Les droits de l’homme en Arabie saoudite, de la publicité à la réalité
Derrière l’image réformatrice qu’offrent les femmes saoudiennes savourant enfin leur droit de conduire, l’Arabie saoudite s’illustre toujours par la violation des droits de l’homme.
Une petite révolution est à l’œuvre en Arabie saoudite depuis dimanche 24 juin : les Saoudiennes sont autorisées à conduire. Très médiatisé, cet événement a vu les femmes saoudiennes s’émanciper très partiellement de la pression des autorités, qui leur interdisaient jusqu’alors de prendre le volant. Le régime n’est pour autant pas prêt à desserrer son emprise sur la population.
Un discours contradictoire
Pour preuve, quelques semaines avant l’entrée en vigueur de ce décret, 17 militants pour les droits des femmes ont été arrêtés. Selon les autorités, neuf sont toujours en prison. «Le prince Mohammed ben Salmane a un discours très contradictoire. Il légalise les femmes au volant et, en même temps, il fait arrêter des militants des droits des femmes, qui se battent pour cette cause depuis des dizaines d’années», déplore Katia Roux, chargée de plaidoyer Libertés chez Amnesty International France.
Communiquant à tout va sur son esprit d’ouverture et son côté «réformateur», le prince héritier, depuis une année qu’il a acquis ce titre (le décret fut publié le 21 juin 2017), a orienté toute sa campagne internationale de relations publiques en ce sens. «Le problème, c’est qu’il ne veut pas que ce décret soit vu comme une victoire de la société civile, mais bien comme une décision du haut vers le bas. S’il voulait vraiment réformer, il s’occuperait du système de tutelle», ajoute Katia Roux.
Le système de tutelle empêche en effet les femmes saoudiennes de voyager, d’avoir un travail, de faire des études ou de se marier sans la permission d’un tuteur masculin. Malgré ce système répressif, l’Arabie saoudite a quand même été élue membre de la Commission des droits de la femme des Nations unies en avril 2017. Le discours du prince semble donc faire son effet.

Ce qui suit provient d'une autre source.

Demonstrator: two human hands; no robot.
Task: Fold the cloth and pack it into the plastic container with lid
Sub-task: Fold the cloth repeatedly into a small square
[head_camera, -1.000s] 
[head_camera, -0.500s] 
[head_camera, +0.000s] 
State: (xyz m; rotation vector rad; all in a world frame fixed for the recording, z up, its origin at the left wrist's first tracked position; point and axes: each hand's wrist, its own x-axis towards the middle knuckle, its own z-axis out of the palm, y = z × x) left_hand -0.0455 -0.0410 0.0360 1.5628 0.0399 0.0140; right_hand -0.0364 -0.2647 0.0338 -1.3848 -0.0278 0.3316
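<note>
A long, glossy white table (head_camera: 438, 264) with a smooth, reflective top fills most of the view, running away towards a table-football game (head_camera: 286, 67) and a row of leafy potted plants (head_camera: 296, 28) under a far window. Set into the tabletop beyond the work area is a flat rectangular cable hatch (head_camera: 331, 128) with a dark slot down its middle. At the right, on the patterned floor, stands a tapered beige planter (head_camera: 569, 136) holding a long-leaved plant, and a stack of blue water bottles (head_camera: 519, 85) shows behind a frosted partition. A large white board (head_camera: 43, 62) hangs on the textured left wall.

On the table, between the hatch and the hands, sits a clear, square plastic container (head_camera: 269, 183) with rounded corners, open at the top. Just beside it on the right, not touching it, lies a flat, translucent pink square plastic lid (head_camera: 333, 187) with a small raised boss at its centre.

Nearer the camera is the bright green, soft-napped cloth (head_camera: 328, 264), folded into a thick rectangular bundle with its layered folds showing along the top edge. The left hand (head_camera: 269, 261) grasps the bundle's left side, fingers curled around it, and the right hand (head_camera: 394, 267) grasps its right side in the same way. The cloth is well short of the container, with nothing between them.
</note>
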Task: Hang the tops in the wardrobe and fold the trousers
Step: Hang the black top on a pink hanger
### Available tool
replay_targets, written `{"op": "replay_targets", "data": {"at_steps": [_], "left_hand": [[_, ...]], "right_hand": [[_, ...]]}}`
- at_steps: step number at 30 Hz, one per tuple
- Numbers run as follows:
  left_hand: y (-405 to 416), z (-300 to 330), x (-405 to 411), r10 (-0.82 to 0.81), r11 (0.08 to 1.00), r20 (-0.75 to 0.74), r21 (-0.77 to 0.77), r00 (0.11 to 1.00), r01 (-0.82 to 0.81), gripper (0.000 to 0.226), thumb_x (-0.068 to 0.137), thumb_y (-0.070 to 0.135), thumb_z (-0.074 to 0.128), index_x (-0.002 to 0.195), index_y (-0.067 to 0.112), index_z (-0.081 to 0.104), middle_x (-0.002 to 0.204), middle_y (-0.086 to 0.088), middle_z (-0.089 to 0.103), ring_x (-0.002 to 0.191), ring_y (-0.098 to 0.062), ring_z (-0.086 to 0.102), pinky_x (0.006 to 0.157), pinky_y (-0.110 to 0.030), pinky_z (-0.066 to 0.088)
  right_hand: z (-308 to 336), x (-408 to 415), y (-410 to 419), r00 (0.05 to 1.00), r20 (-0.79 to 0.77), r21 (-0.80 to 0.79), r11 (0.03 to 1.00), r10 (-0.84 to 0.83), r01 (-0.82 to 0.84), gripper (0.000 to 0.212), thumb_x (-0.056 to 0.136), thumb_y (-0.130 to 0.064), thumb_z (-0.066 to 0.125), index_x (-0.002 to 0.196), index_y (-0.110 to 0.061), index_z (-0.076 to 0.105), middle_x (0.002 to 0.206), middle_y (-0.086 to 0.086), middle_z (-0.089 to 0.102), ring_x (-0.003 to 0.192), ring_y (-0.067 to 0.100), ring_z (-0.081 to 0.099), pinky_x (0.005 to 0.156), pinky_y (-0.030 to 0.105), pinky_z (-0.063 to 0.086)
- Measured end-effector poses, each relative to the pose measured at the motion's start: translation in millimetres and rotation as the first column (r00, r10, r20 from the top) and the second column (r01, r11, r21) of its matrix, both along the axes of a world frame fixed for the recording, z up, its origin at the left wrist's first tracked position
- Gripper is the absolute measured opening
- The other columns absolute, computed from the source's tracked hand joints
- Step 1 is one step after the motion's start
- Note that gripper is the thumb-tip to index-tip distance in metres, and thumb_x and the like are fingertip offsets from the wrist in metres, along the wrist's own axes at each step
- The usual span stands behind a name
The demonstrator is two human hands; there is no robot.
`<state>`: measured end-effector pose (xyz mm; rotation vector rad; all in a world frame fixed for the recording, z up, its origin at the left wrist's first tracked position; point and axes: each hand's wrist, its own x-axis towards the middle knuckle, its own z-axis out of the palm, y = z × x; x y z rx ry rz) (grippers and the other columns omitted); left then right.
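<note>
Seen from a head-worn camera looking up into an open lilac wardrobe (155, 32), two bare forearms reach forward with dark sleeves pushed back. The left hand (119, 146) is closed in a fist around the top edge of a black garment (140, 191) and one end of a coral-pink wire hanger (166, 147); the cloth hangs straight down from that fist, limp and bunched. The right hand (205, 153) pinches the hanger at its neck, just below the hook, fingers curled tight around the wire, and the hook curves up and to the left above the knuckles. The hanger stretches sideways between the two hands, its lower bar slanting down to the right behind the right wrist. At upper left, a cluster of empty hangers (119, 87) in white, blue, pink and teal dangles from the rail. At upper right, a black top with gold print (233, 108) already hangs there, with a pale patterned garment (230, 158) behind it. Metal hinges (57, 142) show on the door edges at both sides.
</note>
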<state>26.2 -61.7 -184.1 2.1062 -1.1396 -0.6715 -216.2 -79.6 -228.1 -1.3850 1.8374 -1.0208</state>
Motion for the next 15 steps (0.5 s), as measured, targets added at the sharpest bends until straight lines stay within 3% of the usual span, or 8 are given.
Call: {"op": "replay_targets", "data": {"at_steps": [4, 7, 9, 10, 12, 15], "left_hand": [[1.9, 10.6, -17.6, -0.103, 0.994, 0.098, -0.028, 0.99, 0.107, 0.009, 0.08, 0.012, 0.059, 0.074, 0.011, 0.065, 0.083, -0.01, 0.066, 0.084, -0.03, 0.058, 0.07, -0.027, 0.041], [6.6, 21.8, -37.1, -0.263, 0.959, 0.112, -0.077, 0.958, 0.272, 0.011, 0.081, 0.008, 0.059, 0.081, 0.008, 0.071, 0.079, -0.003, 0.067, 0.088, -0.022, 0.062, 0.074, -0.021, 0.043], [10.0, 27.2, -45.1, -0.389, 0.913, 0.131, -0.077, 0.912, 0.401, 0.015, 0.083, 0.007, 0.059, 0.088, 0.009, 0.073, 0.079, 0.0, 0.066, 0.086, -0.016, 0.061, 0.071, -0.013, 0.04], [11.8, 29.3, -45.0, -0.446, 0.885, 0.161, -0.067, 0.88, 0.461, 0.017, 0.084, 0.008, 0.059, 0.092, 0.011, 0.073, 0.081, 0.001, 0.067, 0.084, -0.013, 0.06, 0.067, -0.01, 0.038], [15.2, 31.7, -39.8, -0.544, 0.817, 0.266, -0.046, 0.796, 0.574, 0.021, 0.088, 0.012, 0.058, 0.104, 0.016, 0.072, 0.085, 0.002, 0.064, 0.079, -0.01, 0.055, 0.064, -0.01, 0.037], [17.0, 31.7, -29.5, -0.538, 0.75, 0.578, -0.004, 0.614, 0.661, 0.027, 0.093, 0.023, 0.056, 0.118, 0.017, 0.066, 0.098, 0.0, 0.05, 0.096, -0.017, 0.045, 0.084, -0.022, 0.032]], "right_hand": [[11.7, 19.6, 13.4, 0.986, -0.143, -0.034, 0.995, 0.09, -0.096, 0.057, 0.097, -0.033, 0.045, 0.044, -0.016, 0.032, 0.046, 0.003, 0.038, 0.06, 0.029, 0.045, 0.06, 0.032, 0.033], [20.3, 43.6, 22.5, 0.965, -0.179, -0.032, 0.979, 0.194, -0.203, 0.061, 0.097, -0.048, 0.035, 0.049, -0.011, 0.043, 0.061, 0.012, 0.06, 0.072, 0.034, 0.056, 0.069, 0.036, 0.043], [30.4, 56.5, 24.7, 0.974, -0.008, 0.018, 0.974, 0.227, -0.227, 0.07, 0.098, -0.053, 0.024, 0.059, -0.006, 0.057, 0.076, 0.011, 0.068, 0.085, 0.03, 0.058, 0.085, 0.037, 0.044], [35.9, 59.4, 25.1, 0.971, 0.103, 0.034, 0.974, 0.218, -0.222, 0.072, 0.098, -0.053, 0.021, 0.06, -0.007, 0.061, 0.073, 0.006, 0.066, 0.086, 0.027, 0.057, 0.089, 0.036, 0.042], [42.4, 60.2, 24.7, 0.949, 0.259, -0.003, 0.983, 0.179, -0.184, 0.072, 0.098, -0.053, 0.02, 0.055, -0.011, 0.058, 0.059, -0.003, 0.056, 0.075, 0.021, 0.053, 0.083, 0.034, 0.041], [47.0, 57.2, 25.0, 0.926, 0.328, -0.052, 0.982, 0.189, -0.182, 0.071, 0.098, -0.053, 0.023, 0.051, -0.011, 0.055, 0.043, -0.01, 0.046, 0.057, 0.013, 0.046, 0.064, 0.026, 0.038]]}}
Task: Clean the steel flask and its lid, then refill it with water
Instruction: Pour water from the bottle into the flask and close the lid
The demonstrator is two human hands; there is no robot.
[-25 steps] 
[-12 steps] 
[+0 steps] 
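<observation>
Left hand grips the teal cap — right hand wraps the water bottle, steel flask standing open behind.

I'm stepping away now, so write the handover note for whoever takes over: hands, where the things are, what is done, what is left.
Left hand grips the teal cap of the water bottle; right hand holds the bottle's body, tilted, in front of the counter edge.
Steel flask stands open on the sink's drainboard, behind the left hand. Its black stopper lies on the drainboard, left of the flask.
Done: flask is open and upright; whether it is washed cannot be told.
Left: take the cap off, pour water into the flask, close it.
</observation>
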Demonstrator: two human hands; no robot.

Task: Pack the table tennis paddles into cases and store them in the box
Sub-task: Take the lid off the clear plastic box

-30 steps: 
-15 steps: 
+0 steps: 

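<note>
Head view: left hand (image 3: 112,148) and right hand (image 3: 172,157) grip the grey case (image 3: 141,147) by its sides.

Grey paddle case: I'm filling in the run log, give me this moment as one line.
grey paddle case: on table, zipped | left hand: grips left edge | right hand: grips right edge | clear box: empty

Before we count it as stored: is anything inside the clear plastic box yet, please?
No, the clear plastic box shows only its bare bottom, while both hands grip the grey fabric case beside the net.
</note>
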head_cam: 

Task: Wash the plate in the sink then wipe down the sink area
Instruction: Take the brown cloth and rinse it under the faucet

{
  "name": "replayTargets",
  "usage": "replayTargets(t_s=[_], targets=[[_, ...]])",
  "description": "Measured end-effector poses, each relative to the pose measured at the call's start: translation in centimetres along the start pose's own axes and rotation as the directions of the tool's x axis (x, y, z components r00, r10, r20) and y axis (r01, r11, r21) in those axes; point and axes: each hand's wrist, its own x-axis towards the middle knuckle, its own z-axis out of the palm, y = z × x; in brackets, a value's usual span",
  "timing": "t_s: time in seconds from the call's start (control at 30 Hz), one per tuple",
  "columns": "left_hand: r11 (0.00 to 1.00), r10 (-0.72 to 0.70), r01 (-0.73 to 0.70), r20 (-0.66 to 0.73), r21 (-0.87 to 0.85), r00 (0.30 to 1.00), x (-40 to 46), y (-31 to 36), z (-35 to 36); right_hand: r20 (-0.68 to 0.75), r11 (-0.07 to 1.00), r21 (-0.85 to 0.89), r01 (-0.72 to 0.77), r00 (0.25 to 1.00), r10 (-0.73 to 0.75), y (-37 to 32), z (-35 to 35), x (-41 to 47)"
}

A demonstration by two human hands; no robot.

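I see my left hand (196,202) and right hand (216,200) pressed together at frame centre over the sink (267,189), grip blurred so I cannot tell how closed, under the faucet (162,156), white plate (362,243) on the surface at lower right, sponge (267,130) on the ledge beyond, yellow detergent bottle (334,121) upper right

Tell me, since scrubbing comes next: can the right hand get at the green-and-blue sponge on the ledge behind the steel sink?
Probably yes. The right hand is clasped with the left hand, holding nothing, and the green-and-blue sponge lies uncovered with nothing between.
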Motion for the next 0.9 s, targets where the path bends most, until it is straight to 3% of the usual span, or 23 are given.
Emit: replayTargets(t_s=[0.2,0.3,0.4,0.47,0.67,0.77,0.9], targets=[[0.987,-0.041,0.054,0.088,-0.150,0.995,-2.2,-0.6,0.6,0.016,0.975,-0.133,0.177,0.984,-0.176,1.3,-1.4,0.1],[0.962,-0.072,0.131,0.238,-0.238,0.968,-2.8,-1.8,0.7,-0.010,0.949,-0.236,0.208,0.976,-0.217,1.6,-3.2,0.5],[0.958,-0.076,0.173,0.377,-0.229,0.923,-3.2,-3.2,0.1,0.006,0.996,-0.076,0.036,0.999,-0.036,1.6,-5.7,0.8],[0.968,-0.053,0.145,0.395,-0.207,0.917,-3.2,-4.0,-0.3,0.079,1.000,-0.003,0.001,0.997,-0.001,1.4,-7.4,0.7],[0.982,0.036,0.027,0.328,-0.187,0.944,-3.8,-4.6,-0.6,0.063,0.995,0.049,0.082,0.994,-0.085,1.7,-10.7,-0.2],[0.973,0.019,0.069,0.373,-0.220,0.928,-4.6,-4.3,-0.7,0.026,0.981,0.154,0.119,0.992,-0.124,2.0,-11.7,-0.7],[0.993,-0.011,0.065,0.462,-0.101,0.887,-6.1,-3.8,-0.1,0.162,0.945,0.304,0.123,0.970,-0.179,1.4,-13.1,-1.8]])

Les lois au cœur du système répressif
Huit activistes des droits des femmes étaient pourtant toujours en détention le 21 juin dernier selon Amnesty International. Loujain al Hathoul, Iman al Nafjan et Aziza al Yousef, des figures connues de la lutte pour les droits des femmes saoudiennes en font partie. Elles n’ont toujours pas été présentées à un juge, mais risquent de passer devant un tribunal antiterroriste. Sur les réseaux sociaux et dans la presse gouvernementale, elles ont même fait l’objet d’une campagne de diffamation, les qualifiant de «traîtres». La nouvelle loi antiterroriste d’octobre 2017, qui permet ce genre d’accusations très vagues, est devenue une vraie menace pour les activistes.
En Arabie saoudite, les lois sont en effet de vrais outils de répression. La loi contre la cybercriminalité, également mise en place en 2017, cherche par exemple à museler la liberté d’expression sur les réseaux sociaux. La liberté de rassemblement est également mise à mal, car aucune manifestation publique n’est autorisée depuis 2011. «La société saoudienne est de plus en plus verrouillée de l’intérieur et les espaces publics d’expression sont de plus en plus restreints», alerte Katia Roux.
Depuis deux ans, aucune organisation de défense des droits de l’homme n’a pu rouvrir dans le pays. L’Association saoudienne des droits civils et politiques (ACPRA), la plus connue du pays, a vu tous ses dirigeants emprisonnés, accusés ou exilés. «Ce simple fait montre le peu de considération des autorités saoudiennes envers les droits de l’homme», estime la chargée de plaidoyer.
Malgré la bonne presse que cherche à acquérir le prince, Katia Roux reste sceptique quant à l’avenir des droits de l’homme en Arabie saoudite sur les droits de l’homme : «Le prince héritier communique sur une image qui est loin d’être réaliste.»